Endlich erwachsen: Robert Eckardt und Luci Berger vom Johanniter Gymnasium erhielten die Jugendweihe. © Foto: Sören Tetzlaff
Steffen Göttmann / 27.05.2013, 08:20 Uhr
Zollbrücke (MOZ) 26 von 50 Achtklässlern des Johanniter-Gymnasiums Wriezen haben am Sonnabend im Theater am Rand feierlich einen neuen Lebensabschnitt begonnen. Allein die Eltern stellten die Feier auf die Beine. Annemarie Worpus und Heike Scherzer gestalteten die Feierstunde. Die Eltern organisierten die Jugendstunden mit Knigge- und Selbstverteidigungskurs. Für die musikalische Gestaltung engagierten sie den Seelower Chor "Parents & Friends" (Eltern & Freunde) unter Leitung von Jochen Silex und gewannen Landrat Gernot Schmidt (SPD) als Festredner.

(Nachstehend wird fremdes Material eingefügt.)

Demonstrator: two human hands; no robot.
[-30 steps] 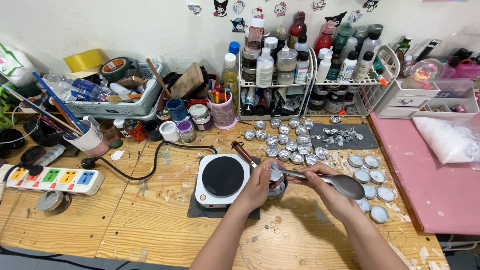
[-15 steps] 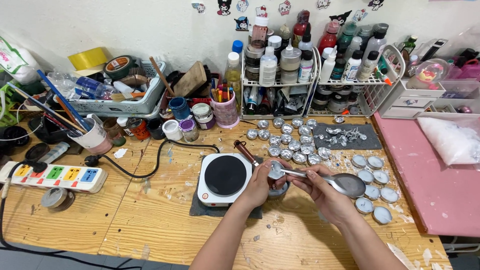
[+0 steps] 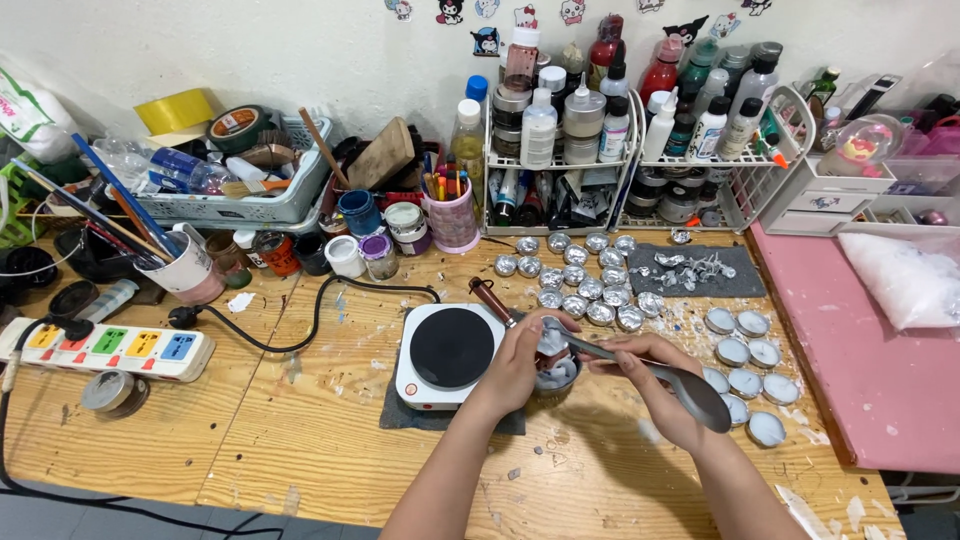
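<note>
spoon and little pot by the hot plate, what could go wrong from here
1. The left hand and the small pot sit right beside the hot plate; if it is on, a burn seems possible.
2. The right hand holds the metal spoon out over the filled tealight cups, so it might knock them or drip on them.
3. The cord crosses the cluttered table and could snag.
</note>
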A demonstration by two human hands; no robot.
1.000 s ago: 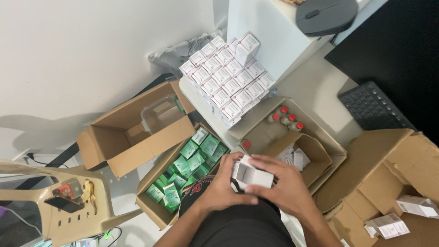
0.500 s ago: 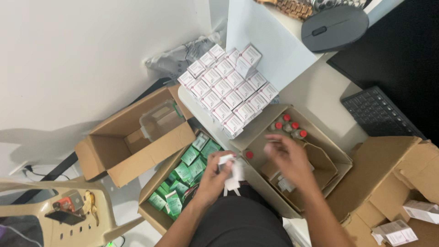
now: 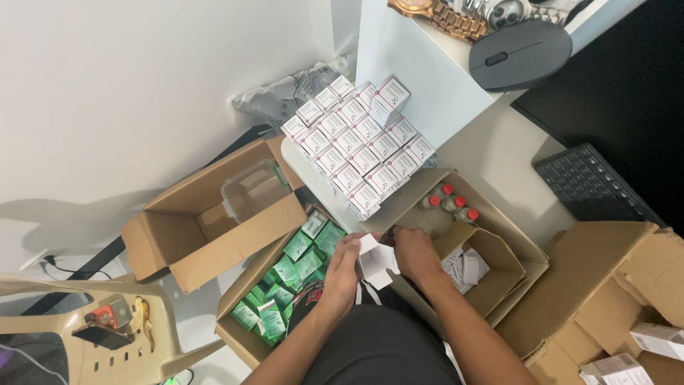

"Ich halte viele Reden im Jahr, aber eine Jugendweiherede bleibt etwas Besonderes - diese Rede ist Bekenntnis zu den Grundwerten der europäischen Aufklärung", leitete der Landrat seine Ansprache ein. Für die Älteren sei dies der Anlass, über die eigene Jugend nachzudenken. Der Blick zurück sei nie frei von Nostalgie und Melancholie. "Aber nicht alles war besser", sagte Schmidt."Wir hatten noch nicht so viele Dinge zu entscheiden." Die Jugendlichen seien äußeren Einflüssen ausgesetzt: Smartphone, Internet, Facebook und Google. Bei der Technik könnten die Eltern ihnen nichts mehr erklären, aber was das echte Leben angeht, könnten sie ein guter Ratgeber sein." Den jungen Leuten redete er ins Gewissen, Massenhysterien zu widerstehen, sich aber für Schwache und Unterdrückte einzusetzen. "Gerechtigkeit, Herz, Gefühl und Anstand sollte der Kern eures menschlichen Wesens bilden."

"Man sieht nur mit dem Herzen gut. Das Wesentliche ist für die Augen unsichtbar." Lehrerin Kerstin Werner, einzige Vertreterin der Schule, riet den Schülern mit einer Episode aus dem Buch "Der kleine Prinz" von Antoine de Saint-Exupéry: "Sucht euch selbst eine Rose, für die ihr verantwortlich seid".

"Wir müssen nun anders auf ihn eingehen", sagte Thomas Kindermann aus Hohenfinow. Sohn Clemens war einer der Jugendweihe-Teilnehmer. Auseinandersetzungen gebe es durchaus, es sei ein Auf und Ab. Sicher habe er nun mehr Rechte, müsse aber auch mehr Pflichten auf sich nehmen.